** WHAT THE EXERCISE ASKS **
Quote every line of the material beneath this one.

** DATA **
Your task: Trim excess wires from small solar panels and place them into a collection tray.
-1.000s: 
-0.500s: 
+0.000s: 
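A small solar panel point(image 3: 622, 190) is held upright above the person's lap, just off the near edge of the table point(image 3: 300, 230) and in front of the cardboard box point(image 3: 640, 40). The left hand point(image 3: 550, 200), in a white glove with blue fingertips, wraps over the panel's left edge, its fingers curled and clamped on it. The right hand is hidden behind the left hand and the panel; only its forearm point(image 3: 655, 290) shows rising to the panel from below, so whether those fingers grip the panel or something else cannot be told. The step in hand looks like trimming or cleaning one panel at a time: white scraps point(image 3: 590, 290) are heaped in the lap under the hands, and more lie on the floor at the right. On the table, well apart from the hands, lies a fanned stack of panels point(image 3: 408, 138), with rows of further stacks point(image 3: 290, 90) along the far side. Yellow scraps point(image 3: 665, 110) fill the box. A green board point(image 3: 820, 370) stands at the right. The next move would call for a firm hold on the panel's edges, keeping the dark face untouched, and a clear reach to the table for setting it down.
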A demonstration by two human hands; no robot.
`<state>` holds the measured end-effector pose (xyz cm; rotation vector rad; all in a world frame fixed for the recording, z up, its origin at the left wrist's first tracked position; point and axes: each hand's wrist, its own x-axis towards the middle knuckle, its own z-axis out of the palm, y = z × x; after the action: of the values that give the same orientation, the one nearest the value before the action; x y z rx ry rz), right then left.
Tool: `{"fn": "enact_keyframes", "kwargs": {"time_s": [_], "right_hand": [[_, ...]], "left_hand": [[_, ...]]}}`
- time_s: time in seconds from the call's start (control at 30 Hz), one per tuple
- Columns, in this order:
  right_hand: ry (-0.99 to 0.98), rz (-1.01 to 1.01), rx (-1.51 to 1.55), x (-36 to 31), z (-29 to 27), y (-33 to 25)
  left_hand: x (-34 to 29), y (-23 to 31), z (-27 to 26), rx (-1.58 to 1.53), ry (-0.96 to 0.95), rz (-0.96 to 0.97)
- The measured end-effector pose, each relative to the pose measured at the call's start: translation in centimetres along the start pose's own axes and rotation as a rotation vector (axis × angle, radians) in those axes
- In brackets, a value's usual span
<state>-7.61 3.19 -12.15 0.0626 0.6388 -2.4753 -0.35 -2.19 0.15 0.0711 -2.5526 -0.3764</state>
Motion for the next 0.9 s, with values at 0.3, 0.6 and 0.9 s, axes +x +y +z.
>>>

** WRITTEN REPLY **
Your task: Trim excess wires from small solar panels and place them into a collection tray.
-1.000s: 
-0.500s: 
+0.000s: 
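A small solar panel point(image 3: 622, 190) is held upright above the person's lap, just off the near edge of the table point(image 3: 300, 230) and in front of the cardboard box point(image 3: 640, 40). The left hand point(image 3: 550, 200), in a white glove with blue fingertips, wraps over the panel's left edge, its fingers curled and clamped on it. The right hand is hidden behind the left hand and the panel; only its forearm point(image 3: 655, 290) shows rising to the panel from below, so whether those fingers grip the panel or something else cannot be told. The step in hand looks like trimming or cleaning one panel at a time: white scraps point(image 3: 590, 290) are heaped in the lap under the hands, and more lie on the floor at the right. On the table, well apart from the hands, lies a fanned stack of panels point(image 3: 408, 138), with rows of further stacks point(image 3: 290, 90) along the far side. Yellow scraps point(image 3: 665, 110) fill the box. A green board point(image 3: 820, 370) stands at the right. The next move would call for a firm hold on the panel's edges, keeping the dark face untouched, and a clear reach to the table for setting it down.
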A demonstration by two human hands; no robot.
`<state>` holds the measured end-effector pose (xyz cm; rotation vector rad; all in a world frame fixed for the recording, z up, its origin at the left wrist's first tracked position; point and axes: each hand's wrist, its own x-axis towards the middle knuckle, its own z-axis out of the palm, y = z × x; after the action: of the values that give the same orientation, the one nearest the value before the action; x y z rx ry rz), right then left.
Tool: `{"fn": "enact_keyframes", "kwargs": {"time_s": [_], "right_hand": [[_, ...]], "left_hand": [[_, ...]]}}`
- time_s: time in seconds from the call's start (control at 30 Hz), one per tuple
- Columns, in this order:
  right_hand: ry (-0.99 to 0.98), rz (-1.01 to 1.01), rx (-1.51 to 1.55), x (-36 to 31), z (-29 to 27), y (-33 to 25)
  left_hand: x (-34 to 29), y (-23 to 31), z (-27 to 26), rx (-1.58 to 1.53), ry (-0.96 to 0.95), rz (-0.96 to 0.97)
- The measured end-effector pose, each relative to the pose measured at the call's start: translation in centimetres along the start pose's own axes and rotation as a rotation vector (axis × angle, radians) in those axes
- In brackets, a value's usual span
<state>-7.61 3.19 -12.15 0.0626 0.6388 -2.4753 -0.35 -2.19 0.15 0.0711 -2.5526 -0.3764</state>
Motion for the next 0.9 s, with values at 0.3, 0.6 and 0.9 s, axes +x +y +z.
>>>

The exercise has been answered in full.